By declaring the regime in Khartoum innocent of genocide, Canada can continue to do nothing to stop the killing
Article by Hon. David Kilgour, M.P.
November 25, 2005
If the tsunami and earthquake tragedies in Asia brought out the best in both Canadians and our government, the response to the continuing horrors in Sudan's western province of Darfur is evidence of an indifference that suggests the Canadian government has forgotten the important lessons of the Rwandan tragedy.
The recent declaration in Sudan's capital by all three members of the prime minister's task force that the murders in Darfur did not qualify as genocide is only the most recent indication. Ambassador Robert Fowler, the government's issue manager, reportedly downplayed the entire situation by asserting that it is simplistic to blame the Sudanese government for what continues to occur in Darfur. Both messages were presumably intended to convince Canadians that the ongoing crisis is not really as serious as many of us think.
We certainly live in unfortunate times. Two well-researched books were published very recently about this government-created catastrophe, which was escalating even as the books reached bookstores. Darfur: The Ambiguous Genocide by Gerard Prunier of the University of Paris, who also wrote about Rwanda's experience in 1994, is clear that the mass killings, gang rapes and forced-starvation deaths of displaced Darfurians -- being "Africans" -- at the hands of "Arab" janjaweed militias, are continuing. Another brutal raid by 400 janjaweed and government of Sudan helicopter gunships on three villages in West Darfur occurred only a few weeks ago.
The Ambiguous Genocide is good at disentangling complex truths from oversimplified and usually partisan fictions. It explains, for example, how, while virtually all six million or so Darfurians are black and Muslim, the nomadic community came to be called "Arabs," while farmers are called "Africans." A preventable famine in 1984, systematic blatant discrimination against Africans by Khartoum officials in favour of Arabs, decades of marginalization of the province -- all had created a time bomb in Darfur by the late 1990s.
The outside world ignored the growing turmoil in the province until late 2003, when the United Nations head of emergency relief, Jan Egeland, declared that the humanitarian situation had become "one of the worst in the world." His UN colleague then in Darfur, Mukesh Kapila, who had observed happenings on the ground in Rwanda earlier, added that the only difference between the two situations was the number of deaths.
In mid-2003, Khartoum unleashed its janjaweed, which played a role strikingly similar to what the Interhamwe did in Rwanda, to crush all "non-Arab" Darfurians with the help of its bombers and gunship helicopters.
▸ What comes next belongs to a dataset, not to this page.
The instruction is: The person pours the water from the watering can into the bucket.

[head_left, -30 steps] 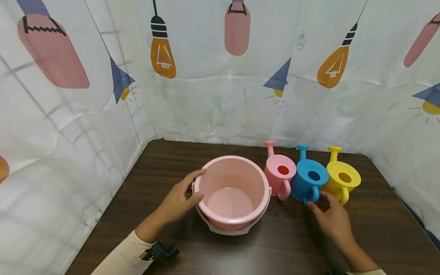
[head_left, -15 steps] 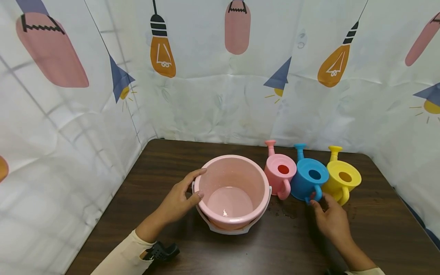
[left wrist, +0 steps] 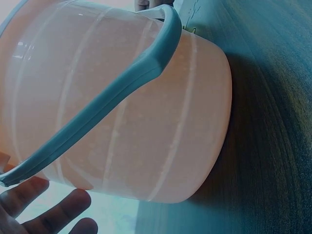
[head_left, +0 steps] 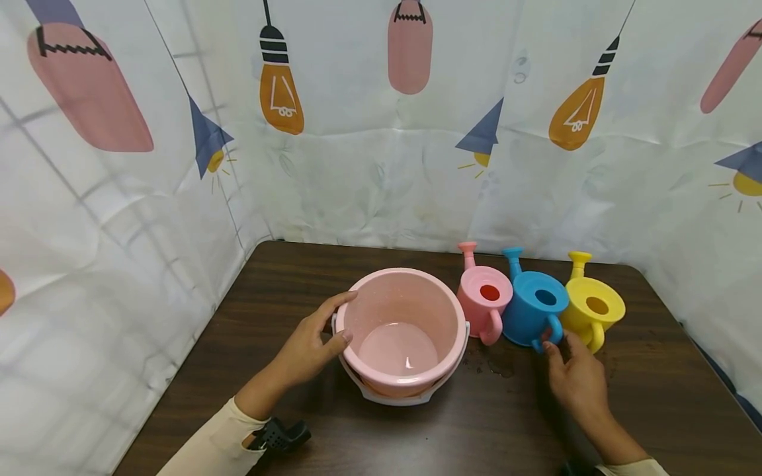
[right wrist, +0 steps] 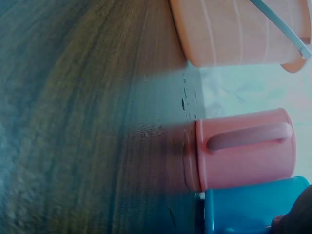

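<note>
A pink bucket (head_left: pixel 405 380) with a pale carrying handle (head_left: pixel 395 400) stands on the brown table. My left hand (head_left: pixel 309 347) rests against its left side, index fingertip and thumb at the rim. Beneath the bucket's side in the left wrist view, relaxed fingers (left wrist: pixel 63 212) of that hand show. On the right, my right hand (head_left: pixel 577 380) pinches the lower handle of a blue watering can (head_left: pixel 526 311). That can stands between a pink watering can (head_left: pixel 476 307) and a yellow watering can (head_left: pixel 604 297). Only part of the hand and blue can shows in the right wrist view.
The brown wooden table (head_left: pixel 464 436) has small wet marks in front of the pink can. A white curtain (head_left: pixel 369 172) printed with lamps and bulbs hangs along the back and sides. A dark wrist strap (head_left: pixel 278 436) sits on the left wrist.
The blue watering can has turned slightly, its spout swinging left toward the pink can and its handle shifting right with my right hand. The left hand and bucket have stayed put.
</note>
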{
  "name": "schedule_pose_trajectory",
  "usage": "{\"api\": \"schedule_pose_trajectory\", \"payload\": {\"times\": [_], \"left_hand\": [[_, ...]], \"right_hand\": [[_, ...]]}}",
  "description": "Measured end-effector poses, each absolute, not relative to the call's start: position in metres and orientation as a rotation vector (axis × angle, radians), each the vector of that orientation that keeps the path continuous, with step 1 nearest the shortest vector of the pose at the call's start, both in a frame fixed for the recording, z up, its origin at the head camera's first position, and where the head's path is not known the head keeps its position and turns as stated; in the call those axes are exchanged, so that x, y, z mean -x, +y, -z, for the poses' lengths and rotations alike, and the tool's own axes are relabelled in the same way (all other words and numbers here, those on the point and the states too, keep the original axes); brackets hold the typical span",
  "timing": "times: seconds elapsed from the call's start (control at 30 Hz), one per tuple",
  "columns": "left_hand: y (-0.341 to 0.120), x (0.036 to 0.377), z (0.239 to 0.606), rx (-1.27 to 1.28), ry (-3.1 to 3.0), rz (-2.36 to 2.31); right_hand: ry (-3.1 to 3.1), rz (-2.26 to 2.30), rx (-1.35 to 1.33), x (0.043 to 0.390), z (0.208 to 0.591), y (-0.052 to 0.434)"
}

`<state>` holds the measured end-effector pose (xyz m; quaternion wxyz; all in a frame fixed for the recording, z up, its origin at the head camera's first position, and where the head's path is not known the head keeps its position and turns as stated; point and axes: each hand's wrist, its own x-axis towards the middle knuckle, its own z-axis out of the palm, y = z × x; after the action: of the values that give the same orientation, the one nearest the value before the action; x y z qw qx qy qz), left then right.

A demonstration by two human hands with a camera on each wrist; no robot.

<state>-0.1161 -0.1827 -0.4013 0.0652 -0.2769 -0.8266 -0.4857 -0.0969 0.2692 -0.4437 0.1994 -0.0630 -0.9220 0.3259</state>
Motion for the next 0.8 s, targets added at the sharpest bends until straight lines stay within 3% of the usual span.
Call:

A common method was to surround a village, rape the women and girls (as young as eight), steal the cattle, burn the homes and shoot anyone who couldn't flee. Prunier: "Small children, being light, were often tossed back in the burning homes."
Julie Flint and Alex de Waal (of Harvard University's Global Equity Initiative), who wrote the second book, Darfur: A Short History of a Long War, have done research, together or separately, on Sudan for fully two decades. They document carefully how successive governments of Sudan began as early as 1985 to deploy Arab militias in the 21-year North-South civil war. The same tactics of terrible destruction have now been applied systematically for more than two years across Darfur.
Short History documents the detailed planning, creation and control of the regime over the various militias. Musa Hilal, head of the janjaweed in Darfur, has made it clear that the goal of his political masters in Khartoum and himself is to "empty (Darfur) of African tribes." With an estimated 400,000 African Darfurians dead of unnatural causes -- probably about half murdered -- since April 2003, it's difficult to see how any impartial body would not find a deliberate violation of the UN convention on genocide.
The UN commission of inquiry, though declining to reach this conclusion, at least had the courage to note that between 700 and 2,000 villages across Darfur were destroyed in a "nightmare of violence," and to find that the widespread and systematic pattern "may amount to crimes against humanity."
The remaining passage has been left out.